L’aide humanitaire, du moins à grande échelle internationale, ne semble pas non plus arriver ; le service de suivi financier de l’ONU montre que moins de 29 millions de dollars sur les 4,4 milliards de dollars nécessaires pour empêcher l’Afghanistan d’être catastrophique ont été financés jusqu’à présent.
Dans l’intervalle, cependant, les talibans tiendront des pourparlers cette semaine avec des pays occidentaux, dont la Norvège, la Grande-Bretagne, les États-Unis, l’Italie, la France et l’Allemagne, sur l’aide humanitaire. Les pourparlers ne doivent pas être considérés comme une légitimation du régime taliban, a souligné vendredi à l’AFP la ministre norvégienne des Affaires étrangères Anniken Huitfeldt, “mais nous devons parler aux autorités de facto du pays. Nous ne pouvons pas laisser la situation politique conduire à une catastrophe humanitaire encore pire.

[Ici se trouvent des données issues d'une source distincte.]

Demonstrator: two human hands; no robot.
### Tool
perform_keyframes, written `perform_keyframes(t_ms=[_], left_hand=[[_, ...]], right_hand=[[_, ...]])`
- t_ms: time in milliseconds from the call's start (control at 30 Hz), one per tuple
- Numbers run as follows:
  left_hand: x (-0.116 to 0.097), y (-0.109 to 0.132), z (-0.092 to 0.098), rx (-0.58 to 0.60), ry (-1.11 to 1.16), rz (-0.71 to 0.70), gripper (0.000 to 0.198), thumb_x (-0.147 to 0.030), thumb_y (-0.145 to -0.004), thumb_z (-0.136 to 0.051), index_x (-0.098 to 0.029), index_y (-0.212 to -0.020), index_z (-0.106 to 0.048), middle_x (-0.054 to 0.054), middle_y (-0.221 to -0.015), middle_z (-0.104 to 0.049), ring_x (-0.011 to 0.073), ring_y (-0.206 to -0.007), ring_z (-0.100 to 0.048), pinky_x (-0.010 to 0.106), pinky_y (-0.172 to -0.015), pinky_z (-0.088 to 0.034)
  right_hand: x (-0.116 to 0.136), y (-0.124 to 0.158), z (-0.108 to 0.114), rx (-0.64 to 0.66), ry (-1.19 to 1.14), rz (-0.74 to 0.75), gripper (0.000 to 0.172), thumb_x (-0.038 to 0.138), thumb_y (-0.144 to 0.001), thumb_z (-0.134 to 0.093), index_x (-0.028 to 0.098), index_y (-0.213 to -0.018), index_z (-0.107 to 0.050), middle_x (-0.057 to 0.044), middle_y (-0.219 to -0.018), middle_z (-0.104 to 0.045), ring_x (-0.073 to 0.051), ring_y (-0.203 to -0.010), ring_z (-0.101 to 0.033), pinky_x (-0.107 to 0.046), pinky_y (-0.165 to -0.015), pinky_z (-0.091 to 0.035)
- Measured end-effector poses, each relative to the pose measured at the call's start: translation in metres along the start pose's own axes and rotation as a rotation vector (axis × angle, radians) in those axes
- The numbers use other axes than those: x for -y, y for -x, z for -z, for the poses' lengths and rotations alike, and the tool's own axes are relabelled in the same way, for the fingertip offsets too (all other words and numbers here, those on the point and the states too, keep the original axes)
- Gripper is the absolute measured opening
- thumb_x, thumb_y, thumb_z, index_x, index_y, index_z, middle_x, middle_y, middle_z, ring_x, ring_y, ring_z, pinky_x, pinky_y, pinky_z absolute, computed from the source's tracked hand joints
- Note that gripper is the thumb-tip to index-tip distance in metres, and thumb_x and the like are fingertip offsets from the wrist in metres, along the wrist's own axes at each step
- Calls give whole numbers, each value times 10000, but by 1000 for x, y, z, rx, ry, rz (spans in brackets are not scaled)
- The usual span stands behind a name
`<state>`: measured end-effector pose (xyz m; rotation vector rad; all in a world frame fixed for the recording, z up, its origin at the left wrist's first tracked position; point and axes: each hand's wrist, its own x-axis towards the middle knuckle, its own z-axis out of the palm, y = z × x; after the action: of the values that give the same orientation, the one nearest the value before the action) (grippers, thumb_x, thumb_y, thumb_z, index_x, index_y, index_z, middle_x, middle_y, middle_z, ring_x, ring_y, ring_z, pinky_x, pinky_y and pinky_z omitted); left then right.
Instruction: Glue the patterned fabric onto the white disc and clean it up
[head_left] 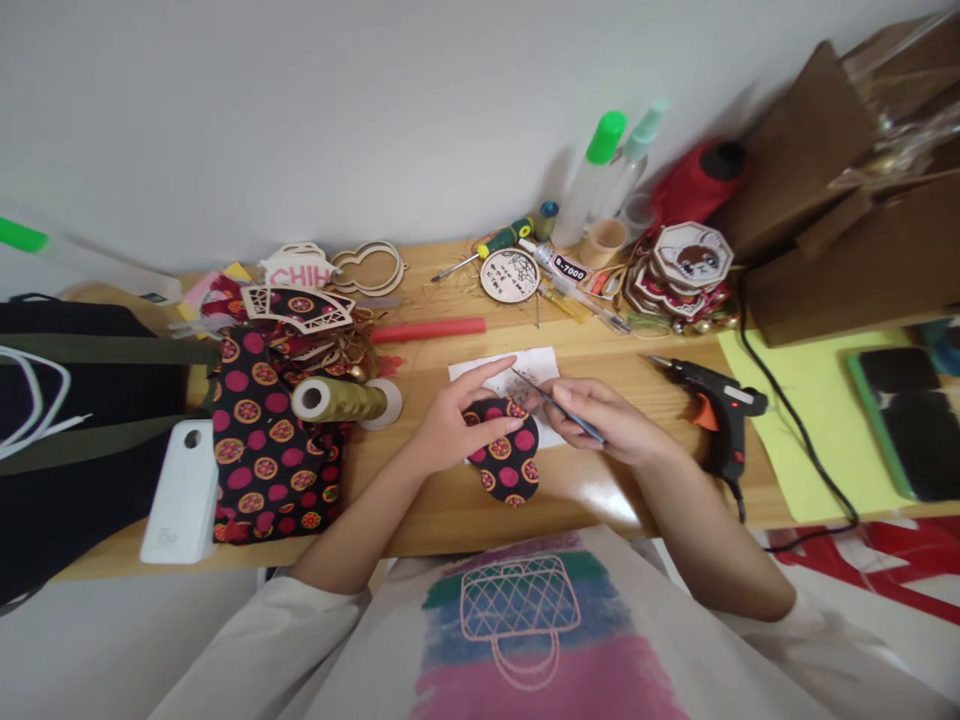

Le coordinateur des secours d’urgence de l’ONU, Martin Griffiths, a fait écho à ce sentiment dans son premier appel aux dons la semaine dernière, affirmant qu’à moins que l’économie afghane ne puisse se redresser et commencer à subvenir aux besoins de la population, la crise ne fera que s’aggraver.
Sans aide, a déclaré Griffiths, “l’année prochaine, nous demanderons 10 milliards de dollars”.